WORK TO COMPLETE: Look over the lines below. Report each one that includes the string "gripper".

SUPPLIED INFORMATION:
=== Begin Enclosure ===

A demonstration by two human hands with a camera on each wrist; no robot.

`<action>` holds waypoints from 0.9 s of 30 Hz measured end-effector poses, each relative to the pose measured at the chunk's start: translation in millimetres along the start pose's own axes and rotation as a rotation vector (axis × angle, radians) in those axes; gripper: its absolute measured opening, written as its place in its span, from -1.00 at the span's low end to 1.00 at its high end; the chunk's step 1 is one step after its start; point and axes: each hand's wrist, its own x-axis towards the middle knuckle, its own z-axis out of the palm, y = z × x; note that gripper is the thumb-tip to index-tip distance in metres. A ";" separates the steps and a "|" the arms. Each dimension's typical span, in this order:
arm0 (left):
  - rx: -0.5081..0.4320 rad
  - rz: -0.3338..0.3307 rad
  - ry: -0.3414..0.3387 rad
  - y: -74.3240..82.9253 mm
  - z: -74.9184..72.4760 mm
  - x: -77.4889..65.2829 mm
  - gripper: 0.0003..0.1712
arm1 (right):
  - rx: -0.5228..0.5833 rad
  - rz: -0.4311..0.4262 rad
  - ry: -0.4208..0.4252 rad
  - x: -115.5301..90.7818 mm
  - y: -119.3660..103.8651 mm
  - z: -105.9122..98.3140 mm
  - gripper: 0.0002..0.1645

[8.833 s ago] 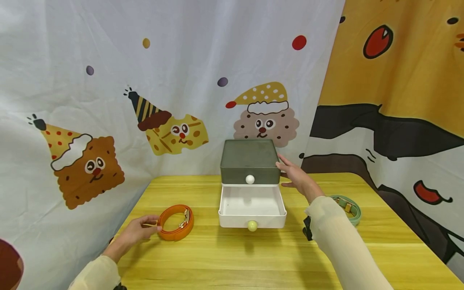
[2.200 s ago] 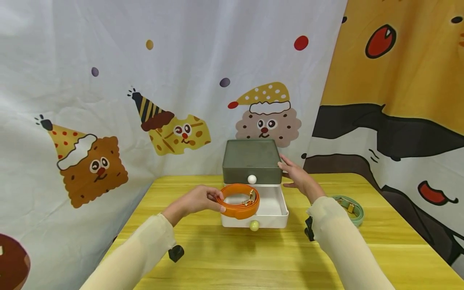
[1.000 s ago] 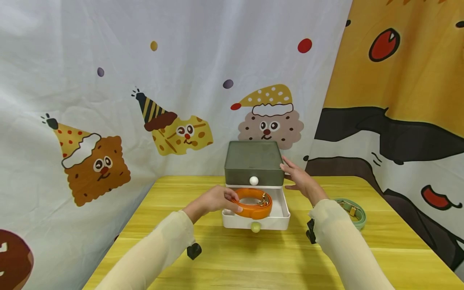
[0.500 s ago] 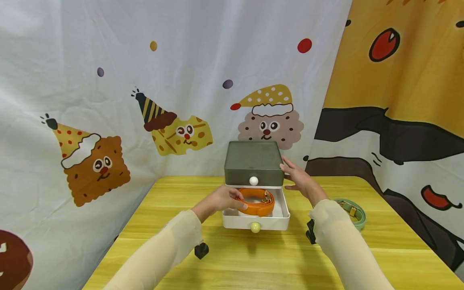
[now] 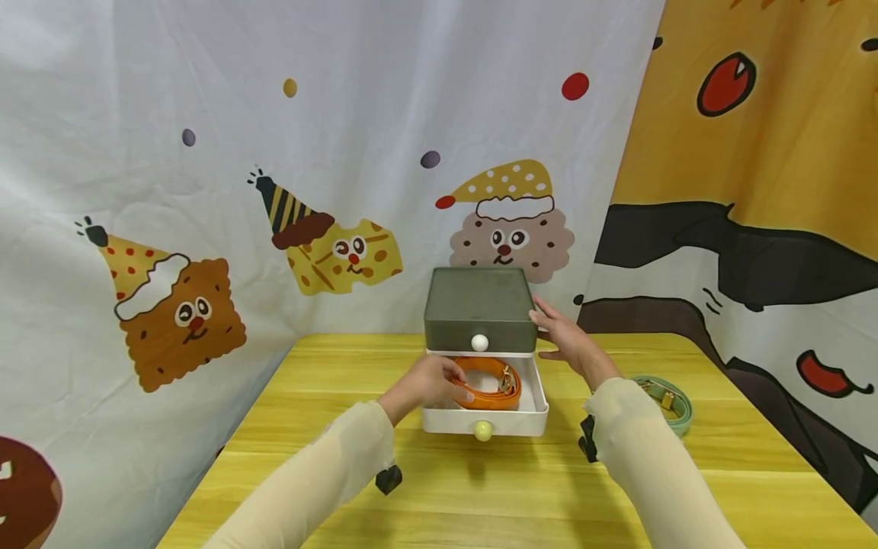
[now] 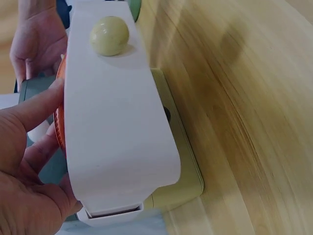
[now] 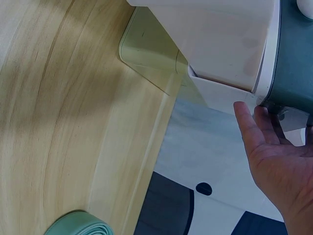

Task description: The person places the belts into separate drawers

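Observation:
A coiled orange belt with a metal buckle lies inside the pulled-out white drawer. My left hand reaches over the drawer's left wall and pinches the coil's left edge. In the left wrist view, thumb and fingers meet around the orange belt, mostly hidden behind the white drawer front. My right hand rests with extended fingers against the right side of the small drawer cabinet, which has a dark grey-green top. In the right wrist view, the right hand's fingertips are at the cabinet's side.
A coiled green belt lies on the wooden table, right of the cabinet. The drawer carries a yellow-green knob; a white knob sits on the dark section above. Beneath the drawer shows a yellow-green base. A printed curtain hangs behind.
My left hand has taken the orange belt from the table's left side, carried it right and lowered it into the drawer. My right hand has stayed at the cabinet's side.

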 end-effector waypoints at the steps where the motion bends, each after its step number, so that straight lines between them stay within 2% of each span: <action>1: 0.009 0.013 0.008 0.0 0.5 0.0 -0.78 | 0.000 0.000 0.000 -0.1 0.0 -0.1 -0.19; 5: 0.064 0.045 0.051 0.0 0.7 -0.1 -0.76 | 0.006 0.000 -0.002 -0.6 -0.6 -0.5 -0.20; 8: 0.084 0.042 0.079 -0.1 -0.5 -0.5 -0.76 | 0.009 0.004 -0.003 -0.9 -0.8 -0.4 -0.20; 16: -0.022 0.034 0.080 1.2 -9.4 -8.7 -0.66 | 0.007 0.010 -0.002 -1.4 -1.1 -0.1 -0.20; 23: -0.131 0.035 0.080 2.7 -16.6 -18.4 -0.72 | 0.007 0.011 0.002 -2.0 -1.5 0.9 -0.20; 27: -0.165 0.035 0.067 1.4 -19.4 -22.2 -0.67 | 0.011 0.006 0.001 -1.4 -1.3 0.4 -0.20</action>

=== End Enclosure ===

RESPONSE:
`<action>` holds waypoints from 0.9 s of 30 Hz measured end-effector poses, each relative to the pose measured at the chunk's start: translation in millimetres along the start pose's own axes and rotation as a rotation vector (axis × angle, radians) in those axes; gripper: its absolute measured opening, written as its place in its span, from -1.00 at the span's low end to 1.00 at its high end; the chunk's step 1 is one step after its start; point and axes: each hand's wrist, its own x-axis towards the middle knuckle, its own z-axis out of the palm, y = z × x; note that gripper is the thumb-tip to index-tip distance in metres. A ";" separates the steps and a "|" the arms. Each dimension's typical span, in this order:
  - gripper: 0.0003..0.1712
  - gripper: 0.0002..0.1645

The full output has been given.